Unsupervised learning capstone for Thinkful’s Data Science boot camp.
For the unsupervised learning capstone we needed to go out and find a dataset to perform cluster analysis on. I chose the 2019 National Health Interview Survey data as the size of the data provided a challenge. https://www.cdc.gov/nchs/nhis/2019nhis.htm From the data I chose only those respondants that felt depressed on a weekly or daily basis in order to study how adults suffering from depression might get clustered.
Silhouette score was utilized to evaluate clusters and select the best clustering.

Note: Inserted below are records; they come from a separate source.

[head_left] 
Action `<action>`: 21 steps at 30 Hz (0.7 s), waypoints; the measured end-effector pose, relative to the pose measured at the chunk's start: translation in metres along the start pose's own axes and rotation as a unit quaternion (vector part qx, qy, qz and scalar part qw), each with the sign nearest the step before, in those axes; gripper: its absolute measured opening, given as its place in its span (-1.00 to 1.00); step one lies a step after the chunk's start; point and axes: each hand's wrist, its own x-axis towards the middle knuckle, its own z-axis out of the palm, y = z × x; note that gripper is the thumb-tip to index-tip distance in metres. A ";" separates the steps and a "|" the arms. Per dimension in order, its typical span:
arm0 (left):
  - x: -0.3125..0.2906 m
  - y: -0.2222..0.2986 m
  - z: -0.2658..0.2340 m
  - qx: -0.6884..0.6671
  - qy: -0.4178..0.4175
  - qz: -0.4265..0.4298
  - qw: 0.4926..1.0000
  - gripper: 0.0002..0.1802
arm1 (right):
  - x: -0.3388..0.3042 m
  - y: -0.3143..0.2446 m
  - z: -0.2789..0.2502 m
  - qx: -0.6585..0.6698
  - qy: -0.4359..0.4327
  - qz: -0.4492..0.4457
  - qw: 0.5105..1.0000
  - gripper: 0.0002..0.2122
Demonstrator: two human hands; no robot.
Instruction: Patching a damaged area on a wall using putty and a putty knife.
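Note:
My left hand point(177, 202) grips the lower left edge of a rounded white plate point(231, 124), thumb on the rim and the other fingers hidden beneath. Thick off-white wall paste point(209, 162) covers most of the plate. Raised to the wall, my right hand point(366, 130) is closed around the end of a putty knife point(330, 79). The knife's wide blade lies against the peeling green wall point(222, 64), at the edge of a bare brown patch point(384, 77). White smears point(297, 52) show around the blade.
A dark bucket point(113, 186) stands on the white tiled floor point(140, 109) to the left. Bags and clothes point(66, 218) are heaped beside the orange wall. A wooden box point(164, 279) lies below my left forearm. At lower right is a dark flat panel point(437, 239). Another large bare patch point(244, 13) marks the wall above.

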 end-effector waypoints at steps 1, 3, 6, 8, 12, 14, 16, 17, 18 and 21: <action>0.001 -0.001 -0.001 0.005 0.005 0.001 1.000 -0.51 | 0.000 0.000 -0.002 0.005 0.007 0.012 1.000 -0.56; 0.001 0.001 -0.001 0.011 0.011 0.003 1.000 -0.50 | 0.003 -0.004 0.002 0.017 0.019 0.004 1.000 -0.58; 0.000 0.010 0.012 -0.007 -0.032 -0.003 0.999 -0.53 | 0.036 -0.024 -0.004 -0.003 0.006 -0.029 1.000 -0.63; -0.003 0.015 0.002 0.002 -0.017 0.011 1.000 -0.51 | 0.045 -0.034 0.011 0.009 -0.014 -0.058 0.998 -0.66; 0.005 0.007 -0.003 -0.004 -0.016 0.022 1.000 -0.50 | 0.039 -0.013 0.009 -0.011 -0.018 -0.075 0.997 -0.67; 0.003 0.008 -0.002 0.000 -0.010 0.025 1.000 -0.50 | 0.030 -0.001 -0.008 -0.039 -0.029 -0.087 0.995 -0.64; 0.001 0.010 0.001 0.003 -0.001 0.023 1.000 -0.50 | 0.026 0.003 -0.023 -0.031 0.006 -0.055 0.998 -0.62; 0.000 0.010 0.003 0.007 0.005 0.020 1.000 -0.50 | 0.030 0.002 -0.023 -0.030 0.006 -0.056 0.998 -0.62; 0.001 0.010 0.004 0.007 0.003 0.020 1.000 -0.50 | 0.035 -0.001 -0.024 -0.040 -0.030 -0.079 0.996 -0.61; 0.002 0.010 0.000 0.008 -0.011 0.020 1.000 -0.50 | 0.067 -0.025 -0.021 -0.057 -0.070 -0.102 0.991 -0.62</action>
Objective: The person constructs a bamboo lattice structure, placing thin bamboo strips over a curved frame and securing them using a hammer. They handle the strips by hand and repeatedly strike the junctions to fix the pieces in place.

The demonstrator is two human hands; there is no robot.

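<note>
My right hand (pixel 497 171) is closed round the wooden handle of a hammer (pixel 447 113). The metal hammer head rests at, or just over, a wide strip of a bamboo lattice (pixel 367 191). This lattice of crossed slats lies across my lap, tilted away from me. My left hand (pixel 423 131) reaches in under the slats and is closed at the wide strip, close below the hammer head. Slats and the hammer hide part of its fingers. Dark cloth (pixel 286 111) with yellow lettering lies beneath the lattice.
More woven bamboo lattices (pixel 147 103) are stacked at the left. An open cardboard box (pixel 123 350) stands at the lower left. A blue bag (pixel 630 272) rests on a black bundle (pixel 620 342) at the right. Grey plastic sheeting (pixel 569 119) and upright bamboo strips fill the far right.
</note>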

- capstone.ipynb -- the main notebook
- capstone.slides.html -- the slide presentation
- vars.csv -- a csv file I created listing the variables I intended to use
- An exploratory data analysis on data involving depression, demographics, and chronic conditions
- Visualizing subsets of the data in two dimensions using both PCA and UMAP
- Attempting and analyzing Kmeans and DBSCAN clustering on various subsets of the data
- Evaluating kmeans clustering and DBSCAN clustering using silhouette score and knowledge of what constitutes good clustering with respect to DBSCAN
- Selecting, visualizing and analyzing the final group of clusters.

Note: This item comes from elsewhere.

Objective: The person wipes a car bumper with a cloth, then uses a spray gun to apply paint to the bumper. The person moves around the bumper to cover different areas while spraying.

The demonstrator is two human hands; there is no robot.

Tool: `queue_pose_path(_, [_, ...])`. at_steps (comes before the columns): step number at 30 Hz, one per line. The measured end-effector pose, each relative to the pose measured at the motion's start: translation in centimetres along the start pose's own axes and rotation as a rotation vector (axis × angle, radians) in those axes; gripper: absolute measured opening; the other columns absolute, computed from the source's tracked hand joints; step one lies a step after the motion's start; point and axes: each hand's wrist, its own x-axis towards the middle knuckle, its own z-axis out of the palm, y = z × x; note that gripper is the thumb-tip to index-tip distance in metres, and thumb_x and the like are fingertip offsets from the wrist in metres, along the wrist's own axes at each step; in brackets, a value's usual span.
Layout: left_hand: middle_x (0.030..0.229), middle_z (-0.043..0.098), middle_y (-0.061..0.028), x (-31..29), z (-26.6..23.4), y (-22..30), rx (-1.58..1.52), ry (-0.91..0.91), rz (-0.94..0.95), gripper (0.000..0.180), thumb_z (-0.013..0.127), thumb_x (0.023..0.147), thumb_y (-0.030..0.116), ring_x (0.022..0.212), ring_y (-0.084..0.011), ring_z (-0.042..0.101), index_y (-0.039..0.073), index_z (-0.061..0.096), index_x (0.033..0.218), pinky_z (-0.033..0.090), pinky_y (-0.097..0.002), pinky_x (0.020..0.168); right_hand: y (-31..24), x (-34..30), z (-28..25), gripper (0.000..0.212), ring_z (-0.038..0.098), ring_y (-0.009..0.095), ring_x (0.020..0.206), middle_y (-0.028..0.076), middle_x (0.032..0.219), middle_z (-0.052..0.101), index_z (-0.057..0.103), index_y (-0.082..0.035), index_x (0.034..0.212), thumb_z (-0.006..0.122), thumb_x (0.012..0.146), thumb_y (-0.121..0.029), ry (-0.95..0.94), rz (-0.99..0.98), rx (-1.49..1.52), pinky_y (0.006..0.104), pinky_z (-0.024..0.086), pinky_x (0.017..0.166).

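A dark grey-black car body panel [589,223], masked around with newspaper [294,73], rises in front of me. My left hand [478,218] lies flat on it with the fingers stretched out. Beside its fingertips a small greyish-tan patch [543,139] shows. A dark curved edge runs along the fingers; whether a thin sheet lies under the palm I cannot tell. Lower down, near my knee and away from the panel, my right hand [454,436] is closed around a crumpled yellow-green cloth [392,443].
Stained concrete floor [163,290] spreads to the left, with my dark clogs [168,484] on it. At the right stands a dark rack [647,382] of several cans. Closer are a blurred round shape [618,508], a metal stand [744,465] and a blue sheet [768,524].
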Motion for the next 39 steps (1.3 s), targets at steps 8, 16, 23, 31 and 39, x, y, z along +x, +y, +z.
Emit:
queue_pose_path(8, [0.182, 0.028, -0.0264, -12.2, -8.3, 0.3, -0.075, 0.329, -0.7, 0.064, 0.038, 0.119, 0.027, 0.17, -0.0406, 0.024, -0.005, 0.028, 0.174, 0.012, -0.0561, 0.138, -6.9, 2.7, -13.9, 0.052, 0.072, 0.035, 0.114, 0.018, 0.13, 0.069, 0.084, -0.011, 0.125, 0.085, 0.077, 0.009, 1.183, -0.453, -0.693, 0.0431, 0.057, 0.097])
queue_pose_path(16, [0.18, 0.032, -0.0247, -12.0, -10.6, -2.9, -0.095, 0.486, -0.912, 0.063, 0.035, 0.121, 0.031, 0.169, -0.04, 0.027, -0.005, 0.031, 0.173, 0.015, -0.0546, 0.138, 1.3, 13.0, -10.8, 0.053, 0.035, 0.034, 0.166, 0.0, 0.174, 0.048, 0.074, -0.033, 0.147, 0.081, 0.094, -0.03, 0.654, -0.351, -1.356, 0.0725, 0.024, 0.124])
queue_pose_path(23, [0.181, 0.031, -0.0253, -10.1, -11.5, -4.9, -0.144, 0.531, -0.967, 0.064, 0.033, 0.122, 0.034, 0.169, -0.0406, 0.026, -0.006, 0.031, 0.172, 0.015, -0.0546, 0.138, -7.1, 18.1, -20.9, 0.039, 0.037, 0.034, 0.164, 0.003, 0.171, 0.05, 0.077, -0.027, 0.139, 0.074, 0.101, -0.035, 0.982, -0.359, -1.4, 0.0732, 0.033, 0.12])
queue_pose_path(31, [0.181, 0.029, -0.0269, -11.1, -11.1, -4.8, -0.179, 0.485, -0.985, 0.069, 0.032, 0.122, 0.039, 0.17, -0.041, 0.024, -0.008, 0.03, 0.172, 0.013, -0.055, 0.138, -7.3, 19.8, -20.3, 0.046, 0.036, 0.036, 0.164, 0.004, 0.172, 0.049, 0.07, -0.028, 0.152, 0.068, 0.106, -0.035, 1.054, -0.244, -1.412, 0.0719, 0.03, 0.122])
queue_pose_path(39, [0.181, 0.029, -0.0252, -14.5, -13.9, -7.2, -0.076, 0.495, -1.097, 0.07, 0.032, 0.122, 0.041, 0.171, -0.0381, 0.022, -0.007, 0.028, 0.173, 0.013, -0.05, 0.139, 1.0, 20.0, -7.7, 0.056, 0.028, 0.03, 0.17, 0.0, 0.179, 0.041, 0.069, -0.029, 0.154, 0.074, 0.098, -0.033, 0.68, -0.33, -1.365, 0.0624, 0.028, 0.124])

- As the data came from a general health survey and not a survey targeted to depression, clusters were mixing.
- As noted below, there was a clear seperation of clusters in the two dimensional visualizations, I should have tried clustering this reduced data
- Numpy
- Pandas
- Matplotlib
- Seaborn
- UMAP
- PCA from SciKit-learn
- DBSCAN from SciKit-learn
- Kmeans from Scikit-learn
- Kneed
- Reorganize the jupyter notebook to better create a slide presentation. This is my first time using Jupyter to create a slide presentation. After creating the initial presentation, I feel I can improve upon it.

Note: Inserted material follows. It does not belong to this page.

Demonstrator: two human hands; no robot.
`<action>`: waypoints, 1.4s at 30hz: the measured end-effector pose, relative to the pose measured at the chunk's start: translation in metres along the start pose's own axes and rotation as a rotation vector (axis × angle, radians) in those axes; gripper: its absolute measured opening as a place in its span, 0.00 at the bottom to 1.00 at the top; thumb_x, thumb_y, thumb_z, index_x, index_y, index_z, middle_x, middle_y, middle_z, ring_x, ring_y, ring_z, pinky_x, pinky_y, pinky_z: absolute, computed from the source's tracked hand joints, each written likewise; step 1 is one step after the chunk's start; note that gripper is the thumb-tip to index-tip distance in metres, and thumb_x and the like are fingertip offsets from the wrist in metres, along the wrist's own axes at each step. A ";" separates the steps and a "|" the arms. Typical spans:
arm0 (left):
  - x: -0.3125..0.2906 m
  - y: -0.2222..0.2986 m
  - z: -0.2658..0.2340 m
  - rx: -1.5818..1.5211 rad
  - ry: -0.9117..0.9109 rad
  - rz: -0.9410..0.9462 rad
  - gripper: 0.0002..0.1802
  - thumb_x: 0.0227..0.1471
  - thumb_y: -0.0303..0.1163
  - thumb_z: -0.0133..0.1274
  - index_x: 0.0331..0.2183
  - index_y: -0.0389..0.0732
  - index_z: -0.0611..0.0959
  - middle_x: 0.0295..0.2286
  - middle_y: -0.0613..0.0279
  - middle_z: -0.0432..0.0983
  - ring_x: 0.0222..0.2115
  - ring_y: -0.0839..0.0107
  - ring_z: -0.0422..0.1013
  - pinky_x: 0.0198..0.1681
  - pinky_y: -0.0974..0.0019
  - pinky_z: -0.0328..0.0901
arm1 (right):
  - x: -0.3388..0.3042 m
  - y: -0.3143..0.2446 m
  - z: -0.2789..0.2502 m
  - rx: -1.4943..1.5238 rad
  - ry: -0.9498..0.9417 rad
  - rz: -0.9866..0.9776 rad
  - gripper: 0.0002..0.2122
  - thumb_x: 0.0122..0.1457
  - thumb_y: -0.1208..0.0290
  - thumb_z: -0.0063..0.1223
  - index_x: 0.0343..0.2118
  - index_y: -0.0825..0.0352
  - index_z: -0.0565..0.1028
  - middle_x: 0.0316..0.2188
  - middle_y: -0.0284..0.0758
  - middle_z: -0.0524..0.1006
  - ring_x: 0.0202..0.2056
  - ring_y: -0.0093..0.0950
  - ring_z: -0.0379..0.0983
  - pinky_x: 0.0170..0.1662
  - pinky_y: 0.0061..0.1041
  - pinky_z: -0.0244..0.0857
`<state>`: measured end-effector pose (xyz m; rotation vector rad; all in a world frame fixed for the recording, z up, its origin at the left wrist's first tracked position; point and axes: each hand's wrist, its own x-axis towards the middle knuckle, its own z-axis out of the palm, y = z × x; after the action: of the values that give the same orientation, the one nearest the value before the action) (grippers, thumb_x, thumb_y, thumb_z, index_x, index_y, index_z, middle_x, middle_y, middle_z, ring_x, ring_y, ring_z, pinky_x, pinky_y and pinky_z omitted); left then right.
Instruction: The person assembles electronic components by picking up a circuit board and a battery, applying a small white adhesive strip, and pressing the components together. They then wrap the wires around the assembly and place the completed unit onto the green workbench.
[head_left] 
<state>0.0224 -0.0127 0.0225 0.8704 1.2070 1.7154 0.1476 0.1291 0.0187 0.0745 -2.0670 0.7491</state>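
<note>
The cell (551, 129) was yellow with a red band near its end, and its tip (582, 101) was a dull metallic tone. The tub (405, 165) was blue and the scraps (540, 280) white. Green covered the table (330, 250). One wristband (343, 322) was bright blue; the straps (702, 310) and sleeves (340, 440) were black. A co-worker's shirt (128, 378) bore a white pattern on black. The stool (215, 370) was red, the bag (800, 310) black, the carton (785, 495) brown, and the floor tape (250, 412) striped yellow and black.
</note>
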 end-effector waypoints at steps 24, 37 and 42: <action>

- Try Gaussian Mixture models to cluster the dataset
- Cluster the dataset using the two dimension UMAP data. As noted the UMAP two-dimensional graph data had seperate clustering. Because of the loss of information from reducing dimensions, I did not want to cluster this information. However the data scientist grading my project suggested to use the two dimensional data for clustering. Therefore in the future I would like to try this.